→ **Exercise instructions**: What you give back should be exactly the opening lines of the data, ending with the line that contains "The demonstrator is" and including it.

** Given material follows **

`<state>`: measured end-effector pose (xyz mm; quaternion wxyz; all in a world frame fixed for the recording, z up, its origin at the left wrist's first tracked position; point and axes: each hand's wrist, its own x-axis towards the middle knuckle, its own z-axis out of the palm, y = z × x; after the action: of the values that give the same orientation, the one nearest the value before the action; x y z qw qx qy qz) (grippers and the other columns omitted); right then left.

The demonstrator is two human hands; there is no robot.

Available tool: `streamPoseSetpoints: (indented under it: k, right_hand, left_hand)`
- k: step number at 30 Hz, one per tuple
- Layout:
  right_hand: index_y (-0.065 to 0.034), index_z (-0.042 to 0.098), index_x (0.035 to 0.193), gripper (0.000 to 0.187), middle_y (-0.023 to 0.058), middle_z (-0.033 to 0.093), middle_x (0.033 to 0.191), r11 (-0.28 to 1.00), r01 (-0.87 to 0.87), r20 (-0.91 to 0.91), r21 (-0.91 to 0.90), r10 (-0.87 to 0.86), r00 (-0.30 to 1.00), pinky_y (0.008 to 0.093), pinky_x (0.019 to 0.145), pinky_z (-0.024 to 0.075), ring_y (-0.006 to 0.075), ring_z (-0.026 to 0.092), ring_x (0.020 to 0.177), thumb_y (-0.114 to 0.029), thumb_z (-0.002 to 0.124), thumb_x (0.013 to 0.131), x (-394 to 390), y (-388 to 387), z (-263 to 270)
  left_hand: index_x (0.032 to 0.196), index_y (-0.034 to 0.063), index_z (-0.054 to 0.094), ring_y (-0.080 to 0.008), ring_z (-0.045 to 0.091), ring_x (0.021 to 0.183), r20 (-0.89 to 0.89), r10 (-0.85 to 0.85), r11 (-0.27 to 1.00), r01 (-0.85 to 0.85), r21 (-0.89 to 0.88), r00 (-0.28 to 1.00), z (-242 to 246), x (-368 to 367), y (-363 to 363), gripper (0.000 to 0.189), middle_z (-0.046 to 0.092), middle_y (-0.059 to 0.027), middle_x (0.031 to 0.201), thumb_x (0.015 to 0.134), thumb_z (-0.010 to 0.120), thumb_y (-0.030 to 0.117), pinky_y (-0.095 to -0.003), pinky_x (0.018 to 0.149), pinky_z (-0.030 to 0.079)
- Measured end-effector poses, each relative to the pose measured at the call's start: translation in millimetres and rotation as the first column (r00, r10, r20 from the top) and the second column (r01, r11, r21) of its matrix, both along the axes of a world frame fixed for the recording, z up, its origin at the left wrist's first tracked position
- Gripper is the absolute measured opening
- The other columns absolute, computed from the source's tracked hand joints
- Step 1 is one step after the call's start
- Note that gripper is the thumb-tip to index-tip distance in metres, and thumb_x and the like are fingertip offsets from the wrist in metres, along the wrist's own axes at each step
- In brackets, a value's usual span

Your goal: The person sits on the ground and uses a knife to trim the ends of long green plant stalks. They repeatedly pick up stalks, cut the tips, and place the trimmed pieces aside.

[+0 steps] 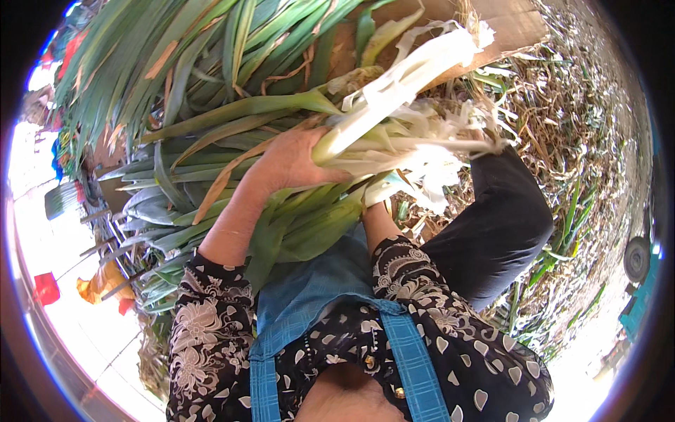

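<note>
My left hand [298, 161] is closed around the leaf end of a thick leek [395, 95], whose white shank and rooted end point up and to the right. Below it, thinner white stalks [416, 147] with loose, peeling layers lie across my lap. Only the wrist of my right hand [381, 224] shows; its fingers are hidden beneath the white stalks and leaves. Broad green leaves [316, 227] hang over my blue apron [316, 279], between my two forearms.
A large heap of leek leaves [184, 58] lies ahead to the left, beside a cardboard sheet [511, 26]. Dry trimmings [575, 121] cover the ground to the right, near my bent knee [506, 211]. A wheel [637, 259] stands at the far right.
</note>
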<state>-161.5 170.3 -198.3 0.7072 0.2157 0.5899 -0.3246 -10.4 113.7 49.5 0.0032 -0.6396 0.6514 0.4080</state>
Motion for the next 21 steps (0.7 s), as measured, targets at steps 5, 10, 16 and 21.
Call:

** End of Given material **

→ **Expected answer**:
`<state>`: measured end-effector pose (xyz mm; quaternion wxyz; all in a world frame fixed for the recording, z up, its origin at the left wrist's first tracked position; point and axes: each hand's wrist, its own x-axis towards the middle knuckle, its own z-axis out of the palm, y = z × x; after the action: of the values that give the same orientation, the one nearest the value before the action; x y z qw qx qy qz) (grippers and the other columns omitted); right then left.

The demonstrator is two human hands; there is no robot.

The work on this exercise has been finished.